**Exercise description:** Pull each line with the string "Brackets" from the entries.

**Records for the task:**
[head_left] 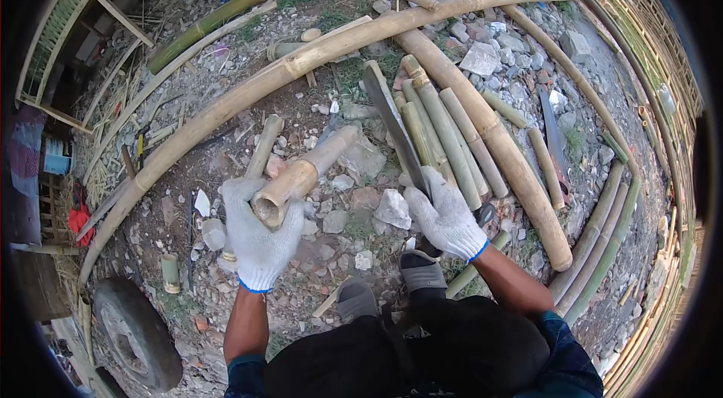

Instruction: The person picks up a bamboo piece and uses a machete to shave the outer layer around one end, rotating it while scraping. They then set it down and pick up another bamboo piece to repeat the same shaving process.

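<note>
The left hand (260, 251), in a white knitted glove, curls around the near end of a bamboo tube (325, 153), thumb on one side and fingers on the other. The tube slants up and away from the person, low over the stony ground (331, 221), its round hollow mouth facing back towards the wearer. I'd judge it stiff and fairly light for its girth, though smooth enough to slip a little; the raised ring just past the glove would give a surer hold. Its walls look thick and woody, unlikely to be crushed by a squeeze, but the cut rim might be sharp or splintery.

The right hand (446, 225), gloved too, is closed around the handle end of a big knife (395, 127), its long, flat, dark blade pointing up and away. That one probably feels heavy towards the tip, so the handle is the place to grip it.

Beyond the blade lies a bunch of slender cut lengths (444, 134), dull green and tan, beside a thick, pale pole (489, 127). Rough, chalky stones are scattered about.
</note>
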Available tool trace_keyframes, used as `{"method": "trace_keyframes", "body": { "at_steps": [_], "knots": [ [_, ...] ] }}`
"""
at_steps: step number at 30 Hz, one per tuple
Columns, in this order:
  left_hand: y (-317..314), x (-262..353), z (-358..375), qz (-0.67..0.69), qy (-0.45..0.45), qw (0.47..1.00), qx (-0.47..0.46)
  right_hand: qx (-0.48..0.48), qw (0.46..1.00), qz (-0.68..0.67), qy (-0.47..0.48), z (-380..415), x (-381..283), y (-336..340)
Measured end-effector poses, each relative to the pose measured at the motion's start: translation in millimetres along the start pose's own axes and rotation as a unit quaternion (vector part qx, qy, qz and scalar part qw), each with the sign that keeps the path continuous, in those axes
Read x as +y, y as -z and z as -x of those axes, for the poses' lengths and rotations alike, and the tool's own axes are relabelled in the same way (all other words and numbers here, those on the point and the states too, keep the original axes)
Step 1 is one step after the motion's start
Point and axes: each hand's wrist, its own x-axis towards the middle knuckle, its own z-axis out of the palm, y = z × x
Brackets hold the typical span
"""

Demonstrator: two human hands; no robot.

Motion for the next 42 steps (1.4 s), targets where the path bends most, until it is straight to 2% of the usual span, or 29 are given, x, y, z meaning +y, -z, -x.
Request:
{"method": "trace_keyframes", "body": {
  "at_steps": [3,6,9,13,14,17,18,20,22,25,26,29,31,32,33,34,37,38,41,42],
  "knots": [
    [-11.0,0.5,22.8,-0.03,-0.005,1.0,-0.009,-0.1,0.994,0.035,0.002,-12.4,-20.7,-42.7],
    [-16.0,-6.0,39.6,-0.043,-0.01,0.999,-0.028,-0.01,0.97,0.091,0.227,-1.3,-32.1,-74.1],
    [-15.6,-4.0,47.6,-0.048,0.014,0.998,-0.031,-0.036,0.968,0.084,0.233,-2.4,-18.4,-96.5],
    [-18.2,-11.3,58.1,-0.07,0.029,0.997,-0.024,-0.08,0.976,0.149,0.136,-23.0,25.3,-114.6],
    [-17.3,-9.2,61.3,-0.068,0.038,0.996,-0.032,-0.058,0.97,0.141,0.189,-15.5,31.4,-116.9],
    [-21.5,-5.5,70.1,-0.054,0.064,0.996,-0.034,-0.105,0.976,0.057,0.181,4.8,-6.0,-101.9],
    [-22.0,-4.4,73.9,-0.05,0.074,0.996,-0.025,-0.069,0.973,0.057,0.211,1.7,4.7,-110.5],
    [-22.2,-11.3,89.5,-0.045,0.071,0.996,-0.017,-0.112,0.977,0.096,0.151,-12.7,33.8,-121.1],
    [-24.4,-9.5,87.6,-0.048,0.058,0.997,-0.021,-0.124,0.975,0.14,0.116,-14.3,22.6,-114.2],
    [-23.5,-1.8,95.2,-0.06,0.058,0.995,-0.048,-0.101,0.962,0.084,0.238,5.8,-0.4,-110.3],
    [-24.3,-3.4,95.1,-0.058,0.063,0.995,-0.047,-0.09,0.964,0.069,0.242,2.6,1.4,-110.3],
    [-24.4,-4.9,94.9,-0.035,0.069,0.997,-0.029,-0.161,0.964,0.184,0.104,-30.9,51.6,-123.2],
    [-26.3,0.8,91.5,-0.019,0.075,0.996,-0.033,-0.125,0.97,0.129,0.164,-25.6,41.1,-113.3],
    [-28.4,1.1,88.2,-0.076,0.009,0.996,-0.035,-0.114,0.968,0.094,0.203,-16.9,28.6,-110.4],
    [-28.2,4.7,90.3,-0.06,0.03,0.997,-0.033,-0.107,0.963,0.058,0.242,-6.7,15.1,-106.4],
    [-31.4,7.8,87.6,-0.043,0.046,0.998,-0.021,-0.137,0.96,0.103,0.22,-4.4,4.8,-99.6],
    [-30.5,7.0,89.2,-0.054,0.04,0.997,-0.031,-0.117,0.963,0.15,0.189,-23.0,37.3,-119.7],
    [-31.2,6.5,88.9,-0.056,0.034,0.997,-0.029,-0.08,0.962,0.124,0.229,-23.0,46.7,-124.5],
    [-34.6,7.1,87.6,-0.045,0.03,0.998,0.011,-0.112,0.957,0.114,0.241,-4.7,5.2,-107.6],
    [-32.6,5.5,90.0,-0.045,0.034,0.998,-0.003,-0.119,0.956,0.107,0.244,-4.8,6.3,-106.4]
  ]
}}
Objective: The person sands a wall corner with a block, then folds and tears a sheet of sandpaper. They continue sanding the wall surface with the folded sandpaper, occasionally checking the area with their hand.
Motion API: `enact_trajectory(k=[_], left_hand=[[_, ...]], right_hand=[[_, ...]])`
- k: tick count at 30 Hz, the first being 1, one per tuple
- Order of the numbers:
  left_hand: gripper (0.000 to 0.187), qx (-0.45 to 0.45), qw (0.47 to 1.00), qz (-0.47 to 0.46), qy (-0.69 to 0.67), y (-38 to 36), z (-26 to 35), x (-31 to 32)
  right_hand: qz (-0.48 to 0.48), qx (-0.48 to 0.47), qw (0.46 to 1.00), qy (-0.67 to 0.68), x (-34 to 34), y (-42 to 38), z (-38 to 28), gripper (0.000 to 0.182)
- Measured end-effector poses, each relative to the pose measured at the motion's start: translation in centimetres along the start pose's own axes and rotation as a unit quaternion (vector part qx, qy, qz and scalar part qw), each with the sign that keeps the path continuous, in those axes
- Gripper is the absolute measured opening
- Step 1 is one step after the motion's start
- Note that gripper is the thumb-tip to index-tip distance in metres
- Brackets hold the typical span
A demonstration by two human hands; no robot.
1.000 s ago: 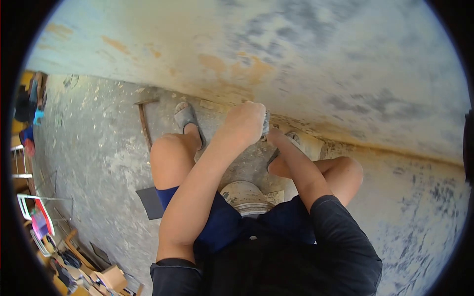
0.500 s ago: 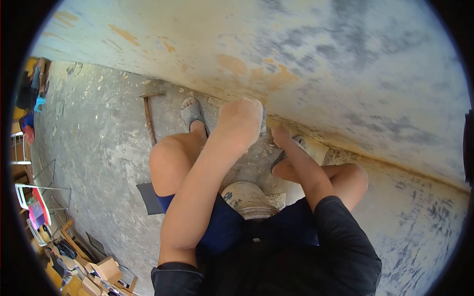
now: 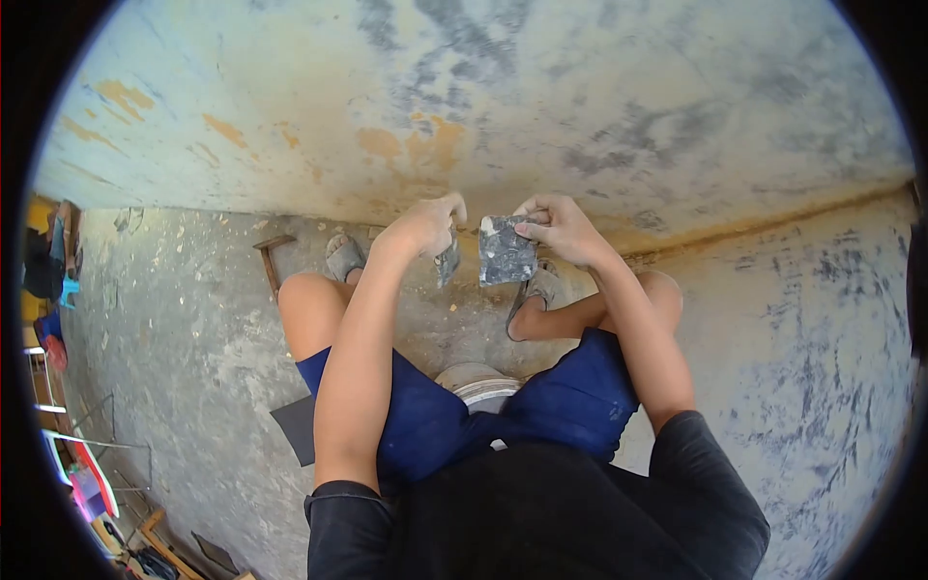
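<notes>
My right hand (image 3: 565,230) pinches the upper right corner of a square piece of sandpaper (image 3: 507,253), dark grey and streaked with white dust, its flat face turned toward me. To its left, my left hand (image 3: 425,224) is closed on a second dark grey, dusty piece (image 3: 447,265), which hangs below the fingers nearly edge-on and looks like sandpaper too. The two pieces are apart. Both hands are whitened with dust and sit in front of the base of the patchy wall (image 3: 580,126).
I sit on a pale bucket (image 3: 478,382). On the rough floor lie a hammer-like tool (image 3: 271,259) and a dark sheet (image 3: 295,430). A folding chair (image 3: 82,474) and clutter stand at the far left. Another wall (image 3: 793,387) rises on the right.
My right hand has come up from low near the wall, bringing the sandpaper square into view. My left hand has moved left and lower. The view has shifted to the right.
</notes>
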State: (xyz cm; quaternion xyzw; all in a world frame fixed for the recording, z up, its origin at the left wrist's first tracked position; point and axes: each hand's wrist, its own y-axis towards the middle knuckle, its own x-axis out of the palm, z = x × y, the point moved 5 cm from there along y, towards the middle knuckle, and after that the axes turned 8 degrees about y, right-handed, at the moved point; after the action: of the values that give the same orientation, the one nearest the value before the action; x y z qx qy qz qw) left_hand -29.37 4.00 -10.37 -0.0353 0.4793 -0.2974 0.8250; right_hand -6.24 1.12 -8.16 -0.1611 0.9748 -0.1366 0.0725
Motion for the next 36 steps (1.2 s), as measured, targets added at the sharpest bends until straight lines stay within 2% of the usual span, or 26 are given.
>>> enact_trajectory(k=[1,3,5,7,8,10,11,13,14,16,17,20,24,28,30,34,36], left_hand=[[0.019,0.054,0.997,-0.028,-0.039,0.2,0.5,0.7],[0.022,0.061,0.995,-0.036,-0.076,0.4,1.7,1.0],[0.024,0.065,0.991,-0.048,-0.111,0.7,2.2,1.8],[0.029,0.109,0.966,0.059,-0.227,1.1,2.3,1.4],[0.029,0.111,0.968,0.054,-0.220,0.8,3.1,1.0],[0.031,0.051,0.919,0.044,-0.387,-0.3,4.9,-0.7],[0.031,0.051,0.922,0.039,-0.383,-0.6,5.5,-0.8],[0.041,0.100,0.963,0.081,-0.235,-0.9,6.8,-1.3],[0.041,0.102,0.964,0.078,-0.233,-0.7,7.0,-1.3],[0.039,0.079,0.977,0.003,-0.196,-0.2,7.1,-0.4],[0.039,0.103,0.976,0.022,-0.193,-0.1,7.4,-0.3],[0.039,0.073,0.976,0.011,-0.206,0.5,6.8,-0.3],[0.039,0.096,0.967,0.037,-0.232,0.9,6.6,-0.4],[0.040,0.098,0.968,0.046,-0.228,0.9,6.8,-0.7],[0.040,0.095,0.969,0.050,-0.224,0.9,6.7,-0.6],[0.042,0.085,0.974,0.053,-0.204,1.0,6.7,-0.5],[0.043,0.082,0.977,0.059,-0.189,1.2,6.6,-0.3]], right_hand=[[0.007,-0.005,1.000,0.002,-0.2,-1.0,-0.5,0.016],[0.065,0.001,0.991,0.120,-0.9,-2.8,-0.7,0.018],[0.087,-0.011,0.981,0.173,-1.0,-3.8,-0.7,0.019],[0.108,-0.024,0.968,0.226,-1.7,-4.1,0.0,0.019],[0.109,-0.035,0.959,0.258,-2.1,-4.0,0.9,0.020],[0.115,-0.049,0.947,0.296,-2.8,-4.1,1.6,0.022],[0.108,-0.056,0.943,0.308,-3.0,-4.2,1.4,0.023],[0.104,-0.065,0.938,0.323,-3.4,-4.5,1.1,0.023],[0.098,-0.066,0.937,0.329,-3.4,-4.5,0.7,0.025],[0.095,-0.067,0.934,0.337,-3.3,-4.5,0.5,0.027],[0.088,-0.070,0.930,0.351,-3.2,-4.5,0.5,0.027],[0.069,-0.072,0.921,0.378,-3.5,-4.6,0.3,0.029],[0.022,-0.068,0.915,0.396,-3.2,-5.2,-0.5,0.033],[0.036,-0.057,0.923,0.378,-3.5,-5.1,0.0,0.034],[0.078,-0.062,0.948,0.301,-3.9,-5.3,-0.2,0.033],[0.096,-0.060,0.948,0.296,-4.2,-5.2,-0.2,0.034],[0.067,-0.069,0.931,0.351,-4.0,-5.1,-0.4,0.036]])
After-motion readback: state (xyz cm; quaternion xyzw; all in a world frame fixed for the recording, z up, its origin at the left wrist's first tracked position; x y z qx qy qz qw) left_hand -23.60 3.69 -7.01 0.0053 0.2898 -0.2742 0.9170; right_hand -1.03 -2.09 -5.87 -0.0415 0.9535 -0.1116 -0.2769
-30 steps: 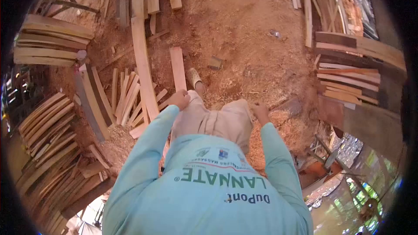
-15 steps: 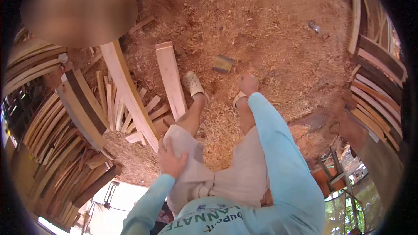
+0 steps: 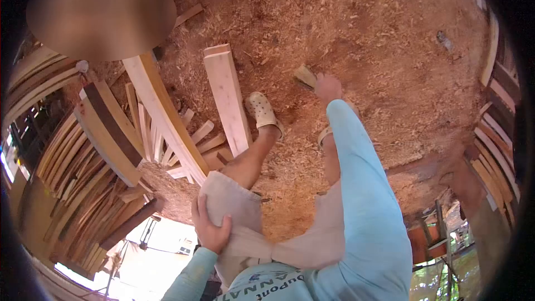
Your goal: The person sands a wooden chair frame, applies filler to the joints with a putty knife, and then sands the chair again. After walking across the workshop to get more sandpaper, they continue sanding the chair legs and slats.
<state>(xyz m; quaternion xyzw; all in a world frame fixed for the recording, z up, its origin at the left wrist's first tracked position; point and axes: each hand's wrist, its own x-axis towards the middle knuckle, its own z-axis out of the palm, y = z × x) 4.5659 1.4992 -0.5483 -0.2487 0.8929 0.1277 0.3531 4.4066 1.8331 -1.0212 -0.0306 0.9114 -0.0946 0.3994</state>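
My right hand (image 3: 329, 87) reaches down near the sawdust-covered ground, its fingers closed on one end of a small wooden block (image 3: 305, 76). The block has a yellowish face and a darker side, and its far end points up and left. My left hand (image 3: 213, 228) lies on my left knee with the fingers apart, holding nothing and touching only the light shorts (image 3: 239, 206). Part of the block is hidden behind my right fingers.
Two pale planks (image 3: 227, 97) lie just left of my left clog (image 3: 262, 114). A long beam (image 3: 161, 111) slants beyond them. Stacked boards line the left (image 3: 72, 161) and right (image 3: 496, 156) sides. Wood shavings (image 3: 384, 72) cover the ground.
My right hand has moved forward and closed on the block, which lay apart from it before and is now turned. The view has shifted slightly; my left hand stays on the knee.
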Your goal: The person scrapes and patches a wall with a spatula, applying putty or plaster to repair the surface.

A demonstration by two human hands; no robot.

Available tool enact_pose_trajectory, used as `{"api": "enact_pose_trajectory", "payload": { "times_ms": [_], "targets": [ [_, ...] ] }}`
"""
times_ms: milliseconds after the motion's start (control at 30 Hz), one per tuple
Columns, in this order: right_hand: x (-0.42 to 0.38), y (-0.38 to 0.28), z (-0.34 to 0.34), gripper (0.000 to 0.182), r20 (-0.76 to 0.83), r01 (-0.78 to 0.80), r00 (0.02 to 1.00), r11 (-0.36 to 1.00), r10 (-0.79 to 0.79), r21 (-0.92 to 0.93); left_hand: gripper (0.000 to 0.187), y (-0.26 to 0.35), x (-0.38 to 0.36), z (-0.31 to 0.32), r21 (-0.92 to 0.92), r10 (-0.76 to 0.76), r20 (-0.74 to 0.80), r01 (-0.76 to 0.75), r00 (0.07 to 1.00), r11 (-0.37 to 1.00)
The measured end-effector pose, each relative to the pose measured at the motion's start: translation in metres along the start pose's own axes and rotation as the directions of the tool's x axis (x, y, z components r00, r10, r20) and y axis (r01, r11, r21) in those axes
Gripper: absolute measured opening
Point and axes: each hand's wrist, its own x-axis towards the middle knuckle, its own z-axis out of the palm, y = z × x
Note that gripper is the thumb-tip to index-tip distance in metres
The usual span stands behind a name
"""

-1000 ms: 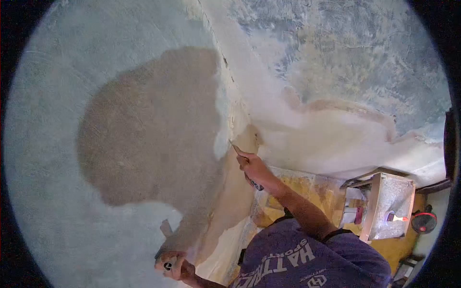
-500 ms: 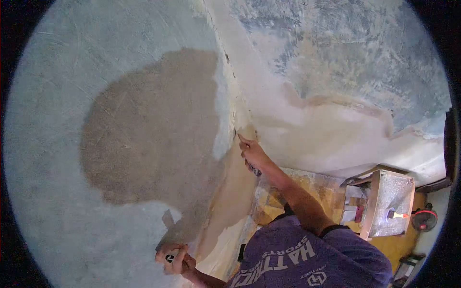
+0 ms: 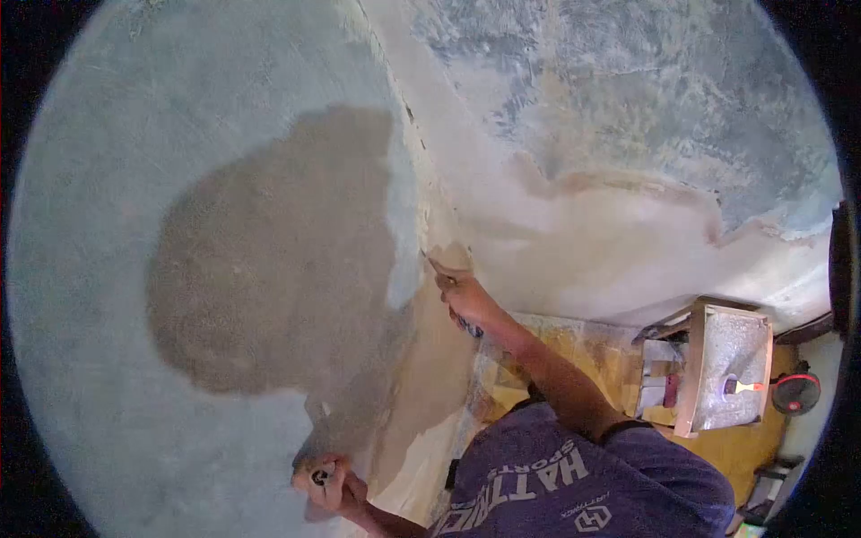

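Note:
My right hand [image 3: 465, 299] is at the wall corner [image 3: 421, 224], its index finger stretched along a flat tool that looks like a putty knife. The end of its handle [image 3: 469, 328] sticks out below my fist; the blade is hard to make out against the plaster. Lower left, my left hand [image 3: 330, 484] is closed on a tool with a round, dark-centred handle end [image 3: 321, 478]. It stays close to the pale blue wall [image 3: 99, 314], and the rest of that tool is hidden. A cracked, chipped line runs up the corner above my right hand.
A large head-shaped shadow [image 3: 278, 260] falls on the left wall. At right stands a small wooden table [image 3: 691, 381] with a silvery top, bearing a paintbrush [image 3: 743, 387]. A round black-and-red fan [image 3: 795, 393] is beyond it. Patchy plaster covers the right wall [image 3: 619, 99].
The view has shifted slightly, so the corner and shadow sit a little differently. My right hand appears slightly lower and further left, still at the corner. My left hand has barely moved.

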Motion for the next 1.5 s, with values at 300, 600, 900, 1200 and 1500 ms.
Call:
{"api": "enact_pose_trajectory", "payload": {
  "times_ms": [300,600,900,1200,1500],
  "targets": [
    [0.021,-0.006,0.001,0.048,-0.072,0.034,0.997,0.999,-0.033,0.01,0.008,-0.002,0.005,-0.008,-0.005,-0.01,0.078,0.01,0.997,1.0],
    [0.021,-0.001,-0.009,0.043,-0.005,0.013,1.0,1.0,-0.013,-0.023,0.02,-0.009,-0.006,-0.003,-0.033,-0.037,0.041,0.039,0.998,0.999],
    [-0.007,-0.022,-0.005,0.045,0.021,0.066,0.998,0.987,-0.063,-0.146,0.009,-0.015,-0.013,-0.007,-0.241,-0.055,0.105,0.079,0.993,0.967],
    [-0.012,-0.024,0.007,0.042,-0.034,0.026,0.999,0.986,-0.032,-0.163,0.02,-0.01,-0.002,0.0,-0.073,0.004,0.013,-0.003,1.0,0.997],
    [0.02,0.003,-0.003,0.045,-0.022,0.085,0.996,0.988,-0.089,-0.126,0.016,0.007,0.016,-0.011,-0.116,0.039,0.04,-0.034,0.998,0.993]
  ]
}}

**Result for this exercise:**
Brackets hold the typical span
- Brackets hold the typical span

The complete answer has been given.